Problem description: Copy the records below exactly as they appear.

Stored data
[Start of section]

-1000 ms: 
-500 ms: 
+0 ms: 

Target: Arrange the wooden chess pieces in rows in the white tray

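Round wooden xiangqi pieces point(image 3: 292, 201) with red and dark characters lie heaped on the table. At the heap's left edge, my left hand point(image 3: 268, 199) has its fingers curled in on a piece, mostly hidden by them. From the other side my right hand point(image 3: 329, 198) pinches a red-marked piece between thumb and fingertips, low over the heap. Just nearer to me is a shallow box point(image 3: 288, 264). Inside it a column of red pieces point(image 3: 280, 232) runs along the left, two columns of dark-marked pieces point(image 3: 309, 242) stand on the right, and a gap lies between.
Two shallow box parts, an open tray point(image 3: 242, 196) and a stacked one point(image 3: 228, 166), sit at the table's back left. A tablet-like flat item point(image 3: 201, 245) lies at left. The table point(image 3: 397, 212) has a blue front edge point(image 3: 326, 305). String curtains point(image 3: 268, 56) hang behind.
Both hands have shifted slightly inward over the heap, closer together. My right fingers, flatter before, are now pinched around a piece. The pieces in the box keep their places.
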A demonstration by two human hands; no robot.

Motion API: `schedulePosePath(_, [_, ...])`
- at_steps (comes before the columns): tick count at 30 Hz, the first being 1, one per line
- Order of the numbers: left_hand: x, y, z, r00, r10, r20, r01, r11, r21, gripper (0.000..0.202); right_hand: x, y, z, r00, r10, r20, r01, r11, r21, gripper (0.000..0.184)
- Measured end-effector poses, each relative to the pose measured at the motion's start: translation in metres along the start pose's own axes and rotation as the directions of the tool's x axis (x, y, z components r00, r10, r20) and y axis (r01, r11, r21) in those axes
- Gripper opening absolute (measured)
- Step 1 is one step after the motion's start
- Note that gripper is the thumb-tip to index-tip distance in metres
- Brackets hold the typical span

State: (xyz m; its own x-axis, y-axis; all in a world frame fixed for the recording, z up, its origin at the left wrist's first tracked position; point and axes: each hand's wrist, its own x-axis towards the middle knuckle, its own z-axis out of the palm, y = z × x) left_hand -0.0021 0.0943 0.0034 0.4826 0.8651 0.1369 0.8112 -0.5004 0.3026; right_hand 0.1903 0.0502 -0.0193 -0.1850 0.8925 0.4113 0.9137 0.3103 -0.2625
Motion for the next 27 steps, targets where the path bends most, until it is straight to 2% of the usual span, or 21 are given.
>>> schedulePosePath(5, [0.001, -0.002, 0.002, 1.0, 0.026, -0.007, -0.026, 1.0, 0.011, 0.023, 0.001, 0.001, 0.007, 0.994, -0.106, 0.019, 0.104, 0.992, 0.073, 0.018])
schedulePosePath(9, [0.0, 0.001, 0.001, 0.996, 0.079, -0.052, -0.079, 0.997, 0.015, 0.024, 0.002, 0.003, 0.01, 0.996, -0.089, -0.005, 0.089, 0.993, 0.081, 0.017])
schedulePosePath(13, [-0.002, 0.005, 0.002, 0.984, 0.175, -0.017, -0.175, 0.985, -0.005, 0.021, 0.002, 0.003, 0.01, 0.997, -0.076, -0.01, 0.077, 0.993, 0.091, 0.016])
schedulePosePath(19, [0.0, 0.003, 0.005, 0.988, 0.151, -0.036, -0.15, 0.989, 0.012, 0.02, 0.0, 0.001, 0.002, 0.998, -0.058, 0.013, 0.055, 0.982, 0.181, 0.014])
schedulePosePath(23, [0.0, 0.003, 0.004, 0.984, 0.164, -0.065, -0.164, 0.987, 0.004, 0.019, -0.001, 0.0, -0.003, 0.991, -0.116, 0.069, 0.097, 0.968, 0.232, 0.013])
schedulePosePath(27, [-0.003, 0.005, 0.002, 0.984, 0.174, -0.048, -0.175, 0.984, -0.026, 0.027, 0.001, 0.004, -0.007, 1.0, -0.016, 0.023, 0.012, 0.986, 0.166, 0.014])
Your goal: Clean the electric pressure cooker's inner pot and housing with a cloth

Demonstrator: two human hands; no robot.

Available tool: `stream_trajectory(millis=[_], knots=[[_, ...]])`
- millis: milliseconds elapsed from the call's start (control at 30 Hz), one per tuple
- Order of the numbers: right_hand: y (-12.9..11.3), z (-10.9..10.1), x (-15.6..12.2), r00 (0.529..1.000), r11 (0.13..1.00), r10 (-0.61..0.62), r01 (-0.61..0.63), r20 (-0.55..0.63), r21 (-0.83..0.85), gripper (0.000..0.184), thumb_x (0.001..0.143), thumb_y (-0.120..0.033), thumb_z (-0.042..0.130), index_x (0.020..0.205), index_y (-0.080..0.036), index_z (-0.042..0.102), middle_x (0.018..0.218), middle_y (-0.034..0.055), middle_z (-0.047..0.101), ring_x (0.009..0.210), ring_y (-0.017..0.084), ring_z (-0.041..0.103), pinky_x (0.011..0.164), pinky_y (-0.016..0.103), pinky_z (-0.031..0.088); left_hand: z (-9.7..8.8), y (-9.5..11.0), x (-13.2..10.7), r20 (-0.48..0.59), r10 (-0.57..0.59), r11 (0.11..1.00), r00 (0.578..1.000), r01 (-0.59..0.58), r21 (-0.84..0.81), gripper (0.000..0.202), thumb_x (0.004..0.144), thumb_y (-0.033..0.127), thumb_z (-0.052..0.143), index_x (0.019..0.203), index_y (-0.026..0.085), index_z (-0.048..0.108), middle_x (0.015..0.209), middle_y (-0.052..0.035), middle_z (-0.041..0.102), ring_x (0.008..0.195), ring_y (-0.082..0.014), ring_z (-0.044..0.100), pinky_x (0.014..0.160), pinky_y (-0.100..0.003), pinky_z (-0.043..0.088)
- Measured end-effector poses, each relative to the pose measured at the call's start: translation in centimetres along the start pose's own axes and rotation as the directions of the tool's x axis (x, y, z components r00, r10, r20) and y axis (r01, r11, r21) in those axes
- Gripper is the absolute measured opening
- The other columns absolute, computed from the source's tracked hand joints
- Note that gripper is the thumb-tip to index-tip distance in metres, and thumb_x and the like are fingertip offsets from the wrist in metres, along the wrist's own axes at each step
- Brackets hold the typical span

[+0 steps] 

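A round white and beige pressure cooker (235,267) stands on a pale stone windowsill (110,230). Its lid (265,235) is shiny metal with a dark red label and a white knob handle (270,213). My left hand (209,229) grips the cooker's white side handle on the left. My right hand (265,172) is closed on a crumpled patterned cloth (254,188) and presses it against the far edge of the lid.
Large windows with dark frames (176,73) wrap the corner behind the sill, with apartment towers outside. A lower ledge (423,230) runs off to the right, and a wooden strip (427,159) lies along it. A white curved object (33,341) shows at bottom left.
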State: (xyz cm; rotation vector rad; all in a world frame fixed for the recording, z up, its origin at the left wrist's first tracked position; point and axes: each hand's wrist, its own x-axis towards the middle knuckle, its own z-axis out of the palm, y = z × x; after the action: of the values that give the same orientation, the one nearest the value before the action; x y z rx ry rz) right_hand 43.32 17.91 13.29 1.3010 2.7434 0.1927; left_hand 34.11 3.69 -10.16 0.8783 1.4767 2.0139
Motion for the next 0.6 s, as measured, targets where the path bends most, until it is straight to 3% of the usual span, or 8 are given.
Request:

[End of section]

Answer below:
-1000 ms: 
-500 ms: 
+0 ms: 

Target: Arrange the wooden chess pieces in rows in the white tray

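Round wooden xiangqi pieces point(image 3: 292, 201) with red and dark characters lie heaped on the table. At the heap's left edge, my left hand point(image 3: 268, 199) has its fingers curled in on a piece, mostly hidden by them. From the other side my right hand point(image 3: 329, 198) pinches a red-marked piece between thumb and fingertips, low over the heap. Just nearer to me is a shallow box point(image 3: 288, 264). Inside it a column of red pieces point(image 3: 280, 232) runs along the left, two columns of dark-marked pieces point(image 3: 309, 242) stand on the right, and a gap lies between.
Two shallow box parts, an open tray point(image 3: 242, 196) and a stacked one point(image 3: 228, 166), sit at the table's back left. A tablet-like flat item point(image 3: 201, 245) lies at left. The table point(image 3: 397, 212) has a blue front edge point(image 3: 326, 305). String curtains point(image 3: 268, 56) hang behind.
Both hands have shifted slightly inward over the heap, closer together. My right fingers, flatter before, are now pinched around a piece. The pieces in the box keep their places.
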A demonstration by two human hands; no robot.

Motion API: `schedulePosePath(_, [_, ...])`
- at_steps (comes before the columns): tick count at 30 Hz, the first being 1, one per line
- Order of the numbers: left_hand: x, y, z, r00, r10, r20, r01, r11, r21, gripper (0.000..0.202); right_hand: x, y, z, r00, r10, r20, r01, r11, r21, gripper (0.000..0.184)
- Measured end-effector poses, each relative to the pose measured at the motion's start: translation in metres along the start pose's own axes and rotation as the directions of the tool's x axis (x, y, z components r00, r10, r20) and y axis (r01, r11, r21) in those axes
- Gripper opening absolute (measured)
- Step 1 is one step after the motion's start
- Note that gripper is the thumb-tip to index-tip distance in metres
- Brackets hold the typical span

State: (xyz m; its own x-axis, y-axis; all in a world frame fixed for the recording, z up, its origin at the left wrist's first tracked position; point and axes: each hand's wrist, its own x-axis towards the middle knuckle, its own z-axis out of the palm, y = z × x) left_hand -0.0021 0.0943 0.0034 0.4826 0.8651 0.1369 0.8112 -0.5004 0.3026; right_hand 0.1903 0.0502 -0.0193 -0.1850 0.8925 0.4113 0.9137 0.3103 -0.2625
Motion for the next 27 steps, targets where the path bends most, until it is straight to 2% of the usual span, or 21 are given.
>>> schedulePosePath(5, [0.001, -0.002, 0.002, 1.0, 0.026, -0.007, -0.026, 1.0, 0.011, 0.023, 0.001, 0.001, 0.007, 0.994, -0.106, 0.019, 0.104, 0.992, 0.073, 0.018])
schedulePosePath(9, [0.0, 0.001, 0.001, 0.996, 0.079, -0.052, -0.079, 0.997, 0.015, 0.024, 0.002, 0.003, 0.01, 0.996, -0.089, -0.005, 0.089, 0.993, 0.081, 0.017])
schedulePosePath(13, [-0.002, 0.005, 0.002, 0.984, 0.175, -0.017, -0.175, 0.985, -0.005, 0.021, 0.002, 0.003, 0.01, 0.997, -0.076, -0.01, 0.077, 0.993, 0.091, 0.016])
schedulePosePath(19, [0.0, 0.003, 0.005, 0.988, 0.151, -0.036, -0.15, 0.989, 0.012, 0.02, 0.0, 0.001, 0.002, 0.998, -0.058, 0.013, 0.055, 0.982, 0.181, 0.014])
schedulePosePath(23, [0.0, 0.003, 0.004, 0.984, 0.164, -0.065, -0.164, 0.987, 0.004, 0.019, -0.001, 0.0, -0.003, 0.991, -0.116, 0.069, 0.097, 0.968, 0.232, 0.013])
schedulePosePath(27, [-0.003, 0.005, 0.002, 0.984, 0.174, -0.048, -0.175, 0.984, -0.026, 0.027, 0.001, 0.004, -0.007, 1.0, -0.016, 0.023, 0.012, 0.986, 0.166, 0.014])
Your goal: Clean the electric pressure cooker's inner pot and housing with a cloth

Demonstrator: two human hands; no robot.

Available tool: `stream_trajectory(millis=[_], knots=[[_, ...]])`
- millis: milliseconds elapsed from the call's start (control at 30 Hz), one per tuple
- Order of the numbers: right_hand: y (-12.9..11.3), z (-10.9..10.1), x (-15.6..12.2), r00 (0.529..1.000), r11 (0.13..1.00), r10 (-0.61..0.62), r01 (-0.61..0.63), r20 (-0.55..0.63), r21 (-0.83..0.85), gripper (0.000..0.184), thumb_x (0.001..0.143), thumb_y (-0.120..0.033), thumb_z (-0.042..0.130), index_x (0.020..0.205), index_y (-0.080..0.036), index_z (-0.042..0.102), middle_x (0.018..0.218), middle_y (-0.034..0.055), middle_z (-0.047..0.101), ring_x (0.009..0.210), ring_y (-0.017..0.084), ring_z (-0.041..0.103), pinky_x (0.011..0.164), pinky_y (-0.016..0.103), pinky_z (-0.031..0.088); left_hand: z (-9.7..8.8), y (-9.5..11.0), x (-13.2..10.7), r20 (-0.48..0.59), r10 (-0.57..0.59), r11 (0.11..1.00), r00 (0.578..1.000), r01 (-0.59..0.58), r21 (-0.84..0.81), gripper (0.000..0.202), thumb_x (0.004..0.144), thumb_y (-0.033..0.127), thumb_z (-0.052..0.143), index_x (0.019..0.203), index_y (-0.026..0.085), index_z (-0.048..0.108), middle_x (0.015..0.209), middle_y (-0.052..0.035), middle_z (-0.041..0.102), ring_x (0.008..0.195), ring_y (-0.082..0.014), ring_z (-0.044..0.100), pinky_x (0.014..0.160), pinky_y (-0.100..0.003), pinky_z (-0.043..0.088)
- Measured end-effector poses, each relative to the pose measured at the call's start: translation in centimetres along the start pose's own axes and rotation as the directions of the tool's x axis (x, y, z components r00, r10, r20) and y axis (r01, r11, r21) in those axes
- Gripper is the absolute measured opening
- The other columns absolute, computed from the source's tracked hand joints
- Note that gripper is the thumb-tip to index-tip distance in metres, and thumb_x and the like are fingertip offsets from the wrist in metres, along the wrist's own axes at each step
- Brackets hold the typical span

[+0 steps] 

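A round white and beige pressure cooker (235,267) stands on a pale stone windowsill (110,230). Its lid (265,235) is shiny metal with a dark red label and a white knob handle (270,213). My left hand (209,229) grips the cooker's white side handle on the left. My right hand (265,172) is closed on a crumpled patterned cloth (254,188) and presses it against the far edge of the lid.
Large windows with dark frames (176,73) wrap the corner behind the sill, with apartment towers outside. A lower ledge (423,230) runs off to the right, and a wooden strip (427,159) lies along it. A white curved object (33,341) shows at bottom left.
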State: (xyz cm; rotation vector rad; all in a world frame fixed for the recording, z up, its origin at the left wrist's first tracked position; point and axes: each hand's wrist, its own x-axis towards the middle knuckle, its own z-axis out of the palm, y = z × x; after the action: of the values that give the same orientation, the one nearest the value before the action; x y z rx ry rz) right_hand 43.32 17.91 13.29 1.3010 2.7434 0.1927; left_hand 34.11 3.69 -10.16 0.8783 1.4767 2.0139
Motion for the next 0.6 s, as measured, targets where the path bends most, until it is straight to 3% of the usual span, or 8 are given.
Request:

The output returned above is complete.